The co-authors selected 183 of the compounds and provided further discussion of their antibacterial activity, biosynthesis, chemical structure, mechanism of action and their potential as antibiotics.
“These are all compounds as they appear in nature, not synthesized or derivatized by chemists,” Quave explains. “We wanted to provide a systematic overview that brings promising drug candidates to the forefront, opening up new chemical space for discovery. Our review can serve as a starting point for chemists to consider whether they could possibly optimize any of these compounds to become scaffolds for antibiotic treatments.”

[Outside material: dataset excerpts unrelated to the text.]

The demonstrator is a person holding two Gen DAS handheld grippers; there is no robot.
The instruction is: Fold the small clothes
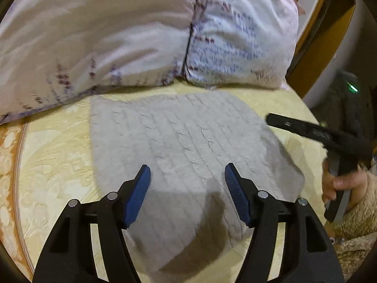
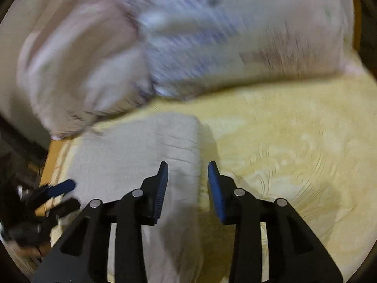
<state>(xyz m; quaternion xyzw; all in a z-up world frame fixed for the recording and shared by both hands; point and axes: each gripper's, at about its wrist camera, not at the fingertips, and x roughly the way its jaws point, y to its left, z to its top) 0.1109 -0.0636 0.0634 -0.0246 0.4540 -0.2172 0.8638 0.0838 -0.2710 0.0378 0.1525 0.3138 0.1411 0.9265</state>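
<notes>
Two grippers, left [image 1: 187, 176] and right [image 2: 188, 178], hover with jaws apart, holding nothing, over the grey knit [image 1: 179, 136] lying flat on the yellow bedspread [image 1: 54, 155]; pillows [image 1: 117, 35] at 12 o'clock. Judged between folds: next, grip an edge.

light: warm, dim indoor | shadow: my left gripper [image 1: 187, 176] darkens the grey knit [image 1: 179, 136] toward 6 o'clock | blur: right wrist view heavily smeared, pillow [image 2: 188, 35] at 12 worst | edges: fisheye bending, black corners
</notes>
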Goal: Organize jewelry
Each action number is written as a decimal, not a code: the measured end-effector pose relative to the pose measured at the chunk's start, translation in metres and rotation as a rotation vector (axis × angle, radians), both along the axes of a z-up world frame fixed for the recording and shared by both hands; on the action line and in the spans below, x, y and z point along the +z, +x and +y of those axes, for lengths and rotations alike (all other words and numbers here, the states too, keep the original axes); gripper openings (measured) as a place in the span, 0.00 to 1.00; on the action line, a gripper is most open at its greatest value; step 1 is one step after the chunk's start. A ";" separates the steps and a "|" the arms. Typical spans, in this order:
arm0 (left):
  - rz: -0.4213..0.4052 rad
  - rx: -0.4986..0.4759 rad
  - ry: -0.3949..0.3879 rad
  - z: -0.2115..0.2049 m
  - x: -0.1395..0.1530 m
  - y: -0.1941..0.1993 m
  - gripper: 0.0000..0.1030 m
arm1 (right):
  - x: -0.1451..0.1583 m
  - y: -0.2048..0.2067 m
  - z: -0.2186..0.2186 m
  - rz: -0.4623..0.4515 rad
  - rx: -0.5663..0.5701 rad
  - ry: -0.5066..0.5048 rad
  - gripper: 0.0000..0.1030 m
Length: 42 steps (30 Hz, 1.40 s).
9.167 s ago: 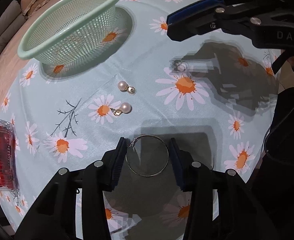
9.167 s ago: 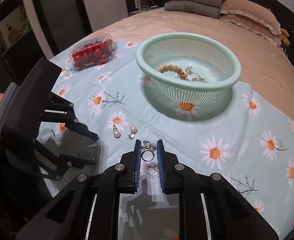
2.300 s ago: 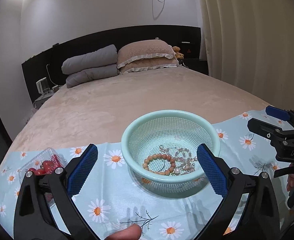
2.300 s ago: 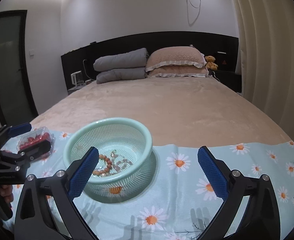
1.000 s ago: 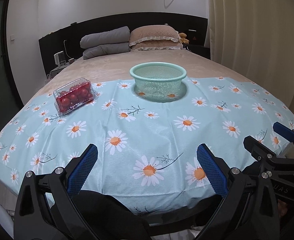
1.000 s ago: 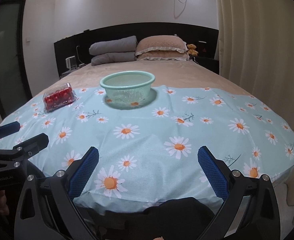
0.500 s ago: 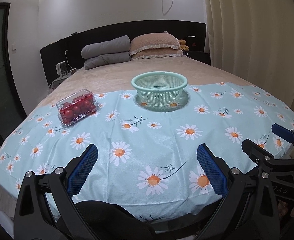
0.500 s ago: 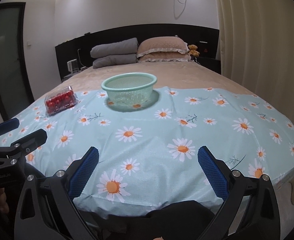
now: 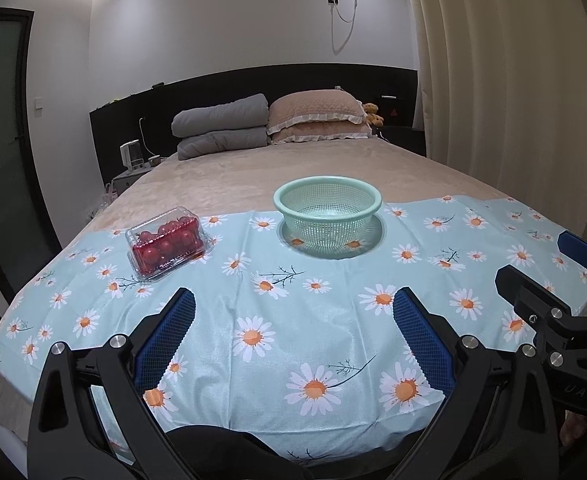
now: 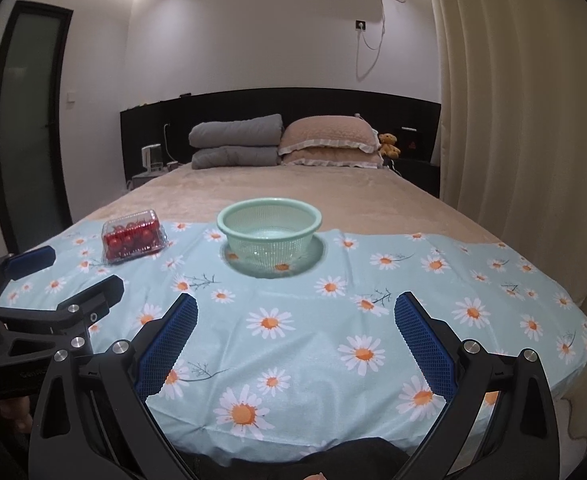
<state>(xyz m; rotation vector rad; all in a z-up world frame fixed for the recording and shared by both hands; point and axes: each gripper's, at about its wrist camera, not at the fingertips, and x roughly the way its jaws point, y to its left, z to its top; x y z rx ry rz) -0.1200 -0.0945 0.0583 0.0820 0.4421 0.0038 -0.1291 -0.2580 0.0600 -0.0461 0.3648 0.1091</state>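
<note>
A mint-green mesh basket (image 9: 327, 210) stands on the daisy-print cloth (image 9: 293, 320) at the middle of the bed; it also shows in the right wrist view (image 10: 268, 232). Its contents are hidden by its wall from here; no jewelry lies on the cloth. My left gripper (image 9: 293, 340) is wide open and empty, held back near the cloth's front edge. My right gripper (image 10: 295, 340) is wide open and empty too, beside it on the right (image 9: 549, 280). The left gripper appears at the left of the right wrist view (image 10: 45, 292).
A clear box of red cherry tomatoes (image 9: 166, 242) sits on the cloth left of the basket. Pillows (image 9: 317, 116) and a folded grey quilt (image 9: 219, 126) lie at the headboard. A curtain (image 9: 513, 80) hangs on the right, a door (image 10: 25, 120) on the left.
Both grippers have drawn far back from the basket and stayed open. In the last second the views have tilted up slightly. The hoop, pearl earrings and ring no longer lie on the cloth.
</note>
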 end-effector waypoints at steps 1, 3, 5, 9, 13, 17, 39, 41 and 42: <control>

Co-authors of the review include the following members of the Quave lab: Gina Porras, a post-doctoral fellow specialized in natural products chemistry; François Chassagne, a post-doctoral fellow and a pharmacologist; James Lyles, an associate academic research scientist and analytical chemist; Lewis Marquez, a graduate student of pharmacology; Micah Dettweiler, a former research specialist in the lab who is now a graduate student in agronomy at the University of Florida; Akram Salam, a graduate student of pharmacology; Tharanga Samarakoon, a botanist and collections manager of the Emory University Herbarium; Sarah Shabih, an Emory senior majoring in human health; and Darya Farrokhi, who graduated from Emory in 2020 with a degree in biology.
The work was supported by the National Institute of Allergy and Infectious Disease, the National Center for Complementary and Integrative Health, Emory University and The Jones Center at Ichauway in Georgia.